> **WHAT IS NEEDED**: Check each line of the material below, and copy it if it holds the string "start".

--- INPUT DATA Enclosed Below ---

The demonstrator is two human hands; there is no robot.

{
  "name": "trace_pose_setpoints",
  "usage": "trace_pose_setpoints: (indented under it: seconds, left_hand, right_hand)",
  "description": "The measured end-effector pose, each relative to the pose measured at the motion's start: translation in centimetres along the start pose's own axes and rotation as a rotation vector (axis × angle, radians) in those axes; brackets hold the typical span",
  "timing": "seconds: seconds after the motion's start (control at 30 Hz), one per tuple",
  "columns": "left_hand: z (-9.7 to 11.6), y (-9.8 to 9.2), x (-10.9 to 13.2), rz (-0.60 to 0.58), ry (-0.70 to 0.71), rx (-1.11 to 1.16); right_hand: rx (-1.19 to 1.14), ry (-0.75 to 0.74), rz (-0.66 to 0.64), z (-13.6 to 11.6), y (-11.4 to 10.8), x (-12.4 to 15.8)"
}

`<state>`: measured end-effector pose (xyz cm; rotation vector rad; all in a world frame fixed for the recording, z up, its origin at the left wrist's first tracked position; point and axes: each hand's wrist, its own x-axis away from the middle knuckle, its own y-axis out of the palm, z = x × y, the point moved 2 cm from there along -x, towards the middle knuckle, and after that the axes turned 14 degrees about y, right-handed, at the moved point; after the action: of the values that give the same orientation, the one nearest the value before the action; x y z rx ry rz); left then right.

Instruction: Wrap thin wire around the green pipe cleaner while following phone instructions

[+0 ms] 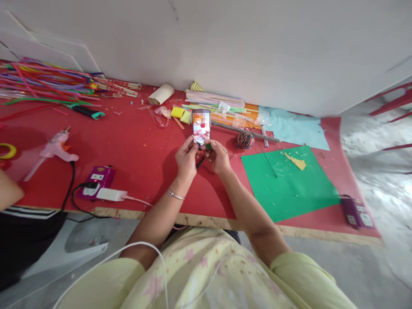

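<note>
My left hand (186, 159) and my right hand (218, 157) are close together over the middle of the red table, both with fingers pinched. A small green piece (209, 146) shows at the fingertips of my right hand. Whatever my left fingers pinch is too small to make out; a thin dark strand seems to run beside them. Just beyond both hands is a phone (201, 124) with its screen lit. To the right of my right hand sits a ball of multicoloured yarn (243, 140).
A green sheet (289, 189) with scraps lies right. Left are a pink glue gun (56, 146), a purple power strip (96, 180) and bundled pipe cleaners (48, 81). A grey stick (238, 129) and a cardboard tube (161, 94) lie behind. Another person's arm (8, 191) is at far left.
</note>
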<state>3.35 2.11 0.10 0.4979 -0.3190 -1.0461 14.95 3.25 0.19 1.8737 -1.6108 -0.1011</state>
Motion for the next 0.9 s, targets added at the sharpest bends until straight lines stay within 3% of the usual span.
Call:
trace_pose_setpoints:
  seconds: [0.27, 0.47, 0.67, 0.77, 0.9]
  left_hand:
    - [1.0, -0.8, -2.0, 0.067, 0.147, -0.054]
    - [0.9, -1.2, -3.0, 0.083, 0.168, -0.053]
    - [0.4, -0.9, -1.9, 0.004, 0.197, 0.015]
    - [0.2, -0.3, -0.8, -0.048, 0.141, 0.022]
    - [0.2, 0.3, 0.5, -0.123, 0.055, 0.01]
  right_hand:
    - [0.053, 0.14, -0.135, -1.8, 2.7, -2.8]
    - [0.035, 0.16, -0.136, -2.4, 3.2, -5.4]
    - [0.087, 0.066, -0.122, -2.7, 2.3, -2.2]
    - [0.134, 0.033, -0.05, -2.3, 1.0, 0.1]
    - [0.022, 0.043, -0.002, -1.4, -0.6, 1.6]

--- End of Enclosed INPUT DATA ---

> **ANSWER BELOW**:
  "description": "The measured end-effector pose, each relative to the pose measured at the motion's start: translation in centimetres along the start pose's own axes and rotation as a rotation vector (axis × angle, radians) in those axes; brackets hold the typical span",
  "timing": "seconds: seconds after the motion's start (control at 30 Hz), one per tuple",

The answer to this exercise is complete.